*DIRECTIONS*: Each line from the opening of the listing below through the line that contains "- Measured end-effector" is to be output exactly as written.

*AVAILABLE DATA*:
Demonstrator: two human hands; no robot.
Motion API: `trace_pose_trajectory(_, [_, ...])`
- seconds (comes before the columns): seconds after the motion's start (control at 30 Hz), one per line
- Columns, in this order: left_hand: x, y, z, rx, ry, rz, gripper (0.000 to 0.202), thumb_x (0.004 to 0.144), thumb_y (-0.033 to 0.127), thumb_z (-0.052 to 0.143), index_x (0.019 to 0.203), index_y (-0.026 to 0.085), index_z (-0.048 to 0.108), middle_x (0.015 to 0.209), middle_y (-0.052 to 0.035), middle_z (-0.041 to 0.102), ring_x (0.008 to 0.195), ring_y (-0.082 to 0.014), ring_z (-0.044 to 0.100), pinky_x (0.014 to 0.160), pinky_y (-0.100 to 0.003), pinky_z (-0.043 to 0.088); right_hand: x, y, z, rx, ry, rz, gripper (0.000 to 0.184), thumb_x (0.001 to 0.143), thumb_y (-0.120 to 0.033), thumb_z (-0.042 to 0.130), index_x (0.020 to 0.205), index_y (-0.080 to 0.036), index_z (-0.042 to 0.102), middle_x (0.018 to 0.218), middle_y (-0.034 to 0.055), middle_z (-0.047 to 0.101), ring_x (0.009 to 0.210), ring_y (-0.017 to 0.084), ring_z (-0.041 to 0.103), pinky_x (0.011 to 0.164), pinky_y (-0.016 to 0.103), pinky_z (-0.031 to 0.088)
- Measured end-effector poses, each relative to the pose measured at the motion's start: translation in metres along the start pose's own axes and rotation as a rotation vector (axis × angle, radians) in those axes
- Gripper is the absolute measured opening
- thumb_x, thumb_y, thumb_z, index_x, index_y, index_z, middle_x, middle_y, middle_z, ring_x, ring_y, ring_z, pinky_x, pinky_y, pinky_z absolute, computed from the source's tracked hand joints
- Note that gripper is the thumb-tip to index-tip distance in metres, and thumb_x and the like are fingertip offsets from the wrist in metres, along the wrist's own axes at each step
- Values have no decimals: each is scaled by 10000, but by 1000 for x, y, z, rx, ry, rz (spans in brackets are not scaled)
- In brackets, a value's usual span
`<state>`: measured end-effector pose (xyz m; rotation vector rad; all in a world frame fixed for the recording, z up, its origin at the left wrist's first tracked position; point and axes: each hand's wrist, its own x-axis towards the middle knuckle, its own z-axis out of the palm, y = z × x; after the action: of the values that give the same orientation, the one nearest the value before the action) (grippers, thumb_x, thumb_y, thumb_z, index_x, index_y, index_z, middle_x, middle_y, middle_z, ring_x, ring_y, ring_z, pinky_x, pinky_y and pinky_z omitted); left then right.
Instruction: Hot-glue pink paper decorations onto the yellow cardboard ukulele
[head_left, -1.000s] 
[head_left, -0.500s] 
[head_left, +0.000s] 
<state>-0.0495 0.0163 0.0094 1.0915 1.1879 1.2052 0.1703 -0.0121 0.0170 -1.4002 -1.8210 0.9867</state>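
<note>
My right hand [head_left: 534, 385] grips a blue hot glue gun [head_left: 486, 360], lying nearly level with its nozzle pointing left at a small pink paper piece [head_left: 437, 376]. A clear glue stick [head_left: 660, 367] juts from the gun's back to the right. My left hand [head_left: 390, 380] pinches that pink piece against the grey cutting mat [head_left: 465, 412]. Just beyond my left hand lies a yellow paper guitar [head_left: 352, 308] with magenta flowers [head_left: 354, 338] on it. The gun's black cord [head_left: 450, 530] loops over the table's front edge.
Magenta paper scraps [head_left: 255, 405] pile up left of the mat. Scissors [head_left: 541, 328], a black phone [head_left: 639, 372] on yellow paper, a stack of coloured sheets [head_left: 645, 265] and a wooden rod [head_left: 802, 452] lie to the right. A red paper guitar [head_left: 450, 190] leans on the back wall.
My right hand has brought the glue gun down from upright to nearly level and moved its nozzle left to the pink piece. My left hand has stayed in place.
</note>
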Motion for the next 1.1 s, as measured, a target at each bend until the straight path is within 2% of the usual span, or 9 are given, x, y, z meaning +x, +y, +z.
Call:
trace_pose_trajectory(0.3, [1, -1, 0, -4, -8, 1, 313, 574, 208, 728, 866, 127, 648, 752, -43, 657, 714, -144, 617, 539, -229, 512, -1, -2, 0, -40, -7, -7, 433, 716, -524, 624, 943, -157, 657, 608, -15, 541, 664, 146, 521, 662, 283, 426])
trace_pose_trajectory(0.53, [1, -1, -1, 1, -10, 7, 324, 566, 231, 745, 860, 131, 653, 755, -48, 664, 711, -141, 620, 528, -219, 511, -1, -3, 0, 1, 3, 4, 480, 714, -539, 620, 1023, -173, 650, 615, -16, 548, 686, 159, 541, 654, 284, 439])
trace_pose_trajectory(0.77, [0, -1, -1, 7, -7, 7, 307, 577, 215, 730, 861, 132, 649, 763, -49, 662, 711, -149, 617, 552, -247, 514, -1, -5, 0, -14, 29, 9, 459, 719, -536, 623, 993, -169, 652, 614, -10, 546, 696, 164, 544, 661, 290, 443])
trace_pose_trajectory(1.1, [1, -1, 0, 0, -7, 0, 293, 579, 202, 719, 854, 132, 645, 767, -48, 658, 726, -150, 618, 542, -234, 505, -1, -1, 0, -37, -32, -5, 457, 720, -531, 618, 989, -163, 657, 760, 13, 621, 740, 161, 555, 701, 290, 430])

*RESULT*:
Demonstrator: two human hands; no robot.
Motion API: `trace_pose_trajectory(_, [_, ...])`
- seconds (comes before the columns): seconds after the motion's start (control at 30 Hz), one per line
- Columns, in this order: left_hand: x, y, z, rx, ry, rz, gripper (0.000 to 0.202), thumb_x (0.004 to 0.144), thumb_y (-0.033 to 0.127), thumb_z (-0.052 to 0.143), index_x (0.019 to 0.203), index_y (-0.026 to 0.085), index_z (-0.048 to 0.108), middle_x (0.015 to 0.209), middle_y (-0.052 to 0.035), middle_z (-0.041 to 0.102), ring_x (0.008 to 0.195), ring_y (-0.082 to 0.014), ring_z (-0.044 to 0.100), pinky_x (0.014 to 0.160), pinky_y (-0.100 to 0.003), pinky_z (-0.043 to 0.088); right_hand: x, y, z, rx, ry, rz, gripper (0.000 to 0.184), thumb_x (0.001 to 0.143), thumb_y (-0.120 to 0.033), thumb_z (-0.042 to 0.130), index_x (0.020 to 0.205), index_y (-0.080 to 0.036), index_z (-0.042 to 0.102), middle_x (0.018 to 0.218), middle_y (-0.034 to 0.055), middle_z (-0.047 to 0.101), ring_x (0.009 to 0.210), ring_y (-0.017 to 0.084), ring_z (-0.041 to 0.103), pinky_x (0.011 to 0.164), pinky_y (-0.016 to 0.103), pinky_z (-0.031 to 0.088)
- Measured end-effector poses, each relative to the pose measured at the motion's start: translation in metres along the start pose's own axes and rotation as a rotation vector (axis × angle, radians) in those axes

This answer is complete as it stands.